Wilkerson’s work with young people began nearly six years ago when he saw a picture of a gang of New York toughs in Life magazine. Strangely, the picture made him weep. It constituted what he terms a “burden from the Lord” that made him leave his Pennsylvania country-church pastorate to invade bleak tenement hallways and gang “turfs” with a message to socially deprived, hostile youth that God loved them in very fact. Teen Challenge is now a $670,000-a-year operation in the New York area, with similar projects in Chicago, Los Angeles, San Francisco, Philadelphia, Boston, and Toronto.

The Cross and the Switchblade was the title of the book that told the story of his curbstone encounters with the teen-age underworld and his penetration of narcotics cloisters where kids jabbed their arms full of needle holes. Its accounts of about-face turns to Christ and redeemed young lives caused a considerable stir among church people, and the book, which has gone through nineteen printings in hard-cover and paperback, has sold 478,000 copies in paperback alone and well over half a million altogether.

The Cross and the Switchblade has now become the name of a new pocket-sized magazine whose first issue comes off the press this month. Teen Challenge, which plans to make no charge for subscriptions, will publish it every other month and distribute it to individuals and churches.

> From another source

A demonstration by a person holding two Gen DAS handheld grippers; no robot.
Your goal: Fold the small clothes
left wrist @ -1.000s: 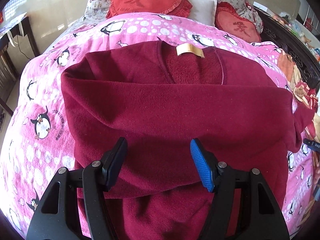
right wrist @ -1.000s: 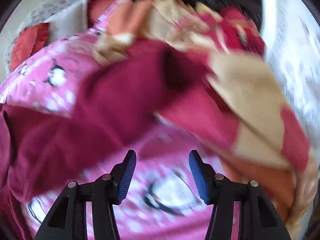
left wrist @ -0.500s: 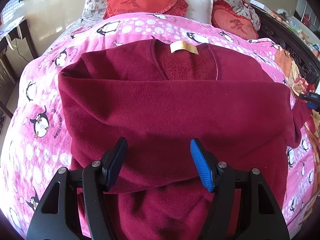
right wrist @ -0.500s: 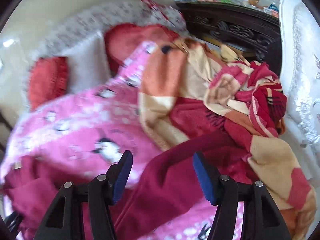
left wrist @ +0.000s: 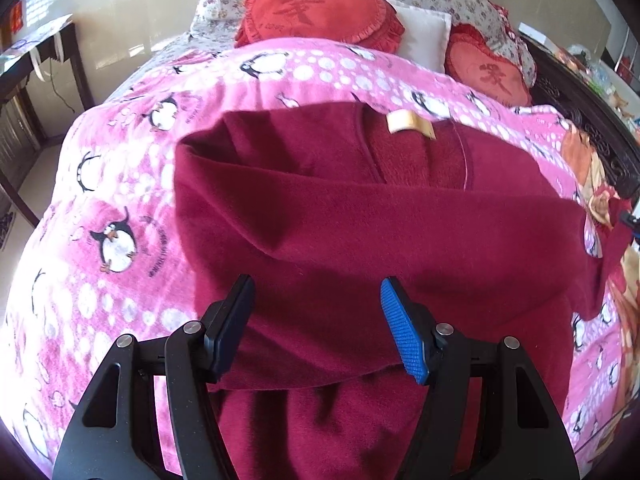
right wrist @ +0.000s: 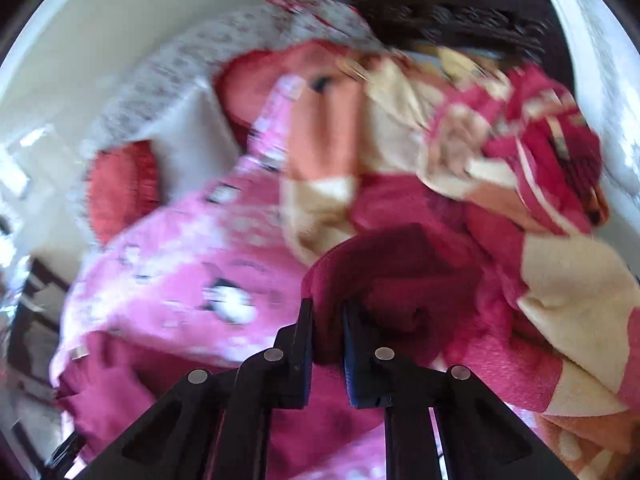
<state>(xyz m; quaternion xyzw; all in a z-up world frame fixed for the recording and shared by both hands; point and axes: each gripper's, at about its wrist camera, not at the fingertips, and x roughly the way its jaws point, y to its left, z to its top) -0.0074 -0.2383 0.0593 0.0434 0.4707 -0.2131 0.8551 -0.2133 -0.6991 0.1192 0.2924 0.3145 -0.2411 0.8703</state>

The Rev. Leonard Ravenhill, British-born preacher and author of books on revivals, has moved his family into one of the Teen Challenge headquarters buildings along Clinton Avenue in Brooklyn to become the magazine’s editor. The magazine intends a double thrust—directly at youth, with a message of personal redemption amid temptation, and also at churches. “What we hope to do is to make this magazine a kind of window in which the churches of America can see the problems that many teen-agers are being caught in, and perhaps get a glimpse of what can be done about it,” Mr. Ravenhill said.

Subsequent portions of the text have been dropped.